Safely balancing the number of students allowed to remain on campus with the amount of support staff is made even more complex by the innumerable unknowns the virus brings to any long term planning.
Infection is always a risk, and deciding how many people should be exposed to that risk is what Pomona administration was wrestling with this week.
“We have a lot of students who are really trying to be responsible and take care of their families,” Ms. Starr said. “And what we have to balance that against if we get a case on campus, and then we get six cases, then we have potentially vulnerable staff members who may be exposed.”
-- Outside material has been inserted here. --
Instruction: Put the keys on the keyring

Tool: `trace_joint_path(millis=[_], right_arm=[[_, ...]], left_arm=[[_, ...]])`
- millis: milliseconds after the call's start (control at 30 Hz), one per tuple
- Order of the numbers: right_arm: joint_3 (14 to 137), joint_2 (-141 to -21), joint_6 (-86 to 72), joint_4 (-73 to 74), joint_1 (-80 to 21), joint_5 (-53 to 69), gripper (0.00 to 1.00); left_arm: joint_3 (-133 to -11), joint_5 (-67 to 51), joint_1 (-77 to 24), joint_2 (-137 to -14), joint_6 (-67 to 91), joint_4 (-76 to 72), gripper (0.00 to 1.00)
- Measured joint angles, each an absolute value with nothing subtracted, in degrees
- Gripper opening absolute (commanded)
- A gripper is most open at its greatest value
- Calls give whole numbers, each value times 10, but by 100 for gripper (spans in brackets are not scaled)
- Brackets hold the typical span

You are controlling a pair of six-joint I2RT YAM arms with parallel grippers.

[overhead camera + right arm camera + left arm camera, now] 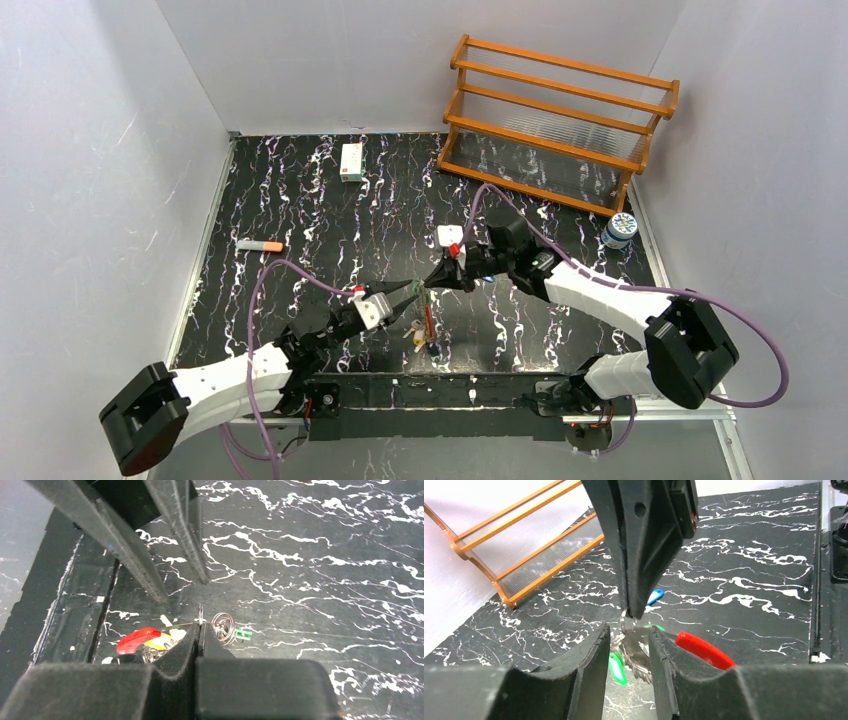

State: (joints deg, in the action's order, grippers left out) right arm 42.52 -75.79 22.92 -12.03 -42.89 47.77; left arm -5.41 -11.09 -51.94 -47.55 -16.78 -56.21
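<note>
I've got the right jaws clamped shut on the keyring (701, 649) wire. The left jaws stand apart, its metal keys (636, 657) in the gap, and the blue key (655, 596) lies beyond the keyring.

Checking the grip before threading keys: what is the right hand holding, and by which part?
The right hand pinches the keyring by its thin metal wire.

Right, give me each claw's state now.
Left claw: open, metal keys showing in its gap.
Right claw: shut on the keyring, gripping its thin wire.
</note>
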Motion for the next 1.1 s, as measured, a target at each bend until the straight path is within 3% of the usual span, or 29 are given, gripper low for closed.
trace_joint_path(millis=[433,567,867,1100], right_arm=[[550,-797,342,132,-489,331,1],[555,-806,354,156,-499,314,1],[555,-806,360,164,-506,310,1],[555,-806,360,161,-508,313,1]], left_arm=[[-120,-94,-519,-462,-239,-394,30],[-134,-105,-519,-474,-251,-370,26],[-150,-143,-519,-518,-262,-345,28],[-152,-147,-519,-538,-262,-341,15]])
“We have a big community we have to support,”?she continued. “The school year is going to end at some point, and what we’re learning is that we do not believe we are going to be out of a pandemic at the end of the school year, so it is more increasingly likely that people who remain in close living circumstances with one another, may infect one another.”
Thursday morning Mr. Lin said he’d moved out of his dorm Wednesday night and was staying with friends off campus in Claremont. He said he was disappointed in how things were handled, decrying a lack of communication from Pomona administration.
He did, however, say that the school staff who were knocking on doors and helping students to clear out were courteous and “just doing their job.”
He’s planning on remaining local during the quarantine and is hoping to land a job to make ends meet until things normalize and he can return to his education.
“There’s also a discount grocery outlet nearby, so I’m kind of banking on that,” he said. “We’ll hopefully be all right. It’ll be a bit of a tight stretch here, especially since finding a job will be difficult. I’m experienced with coupon discount grocery shopping, so that would be our food source. If it’s on sale, take it!”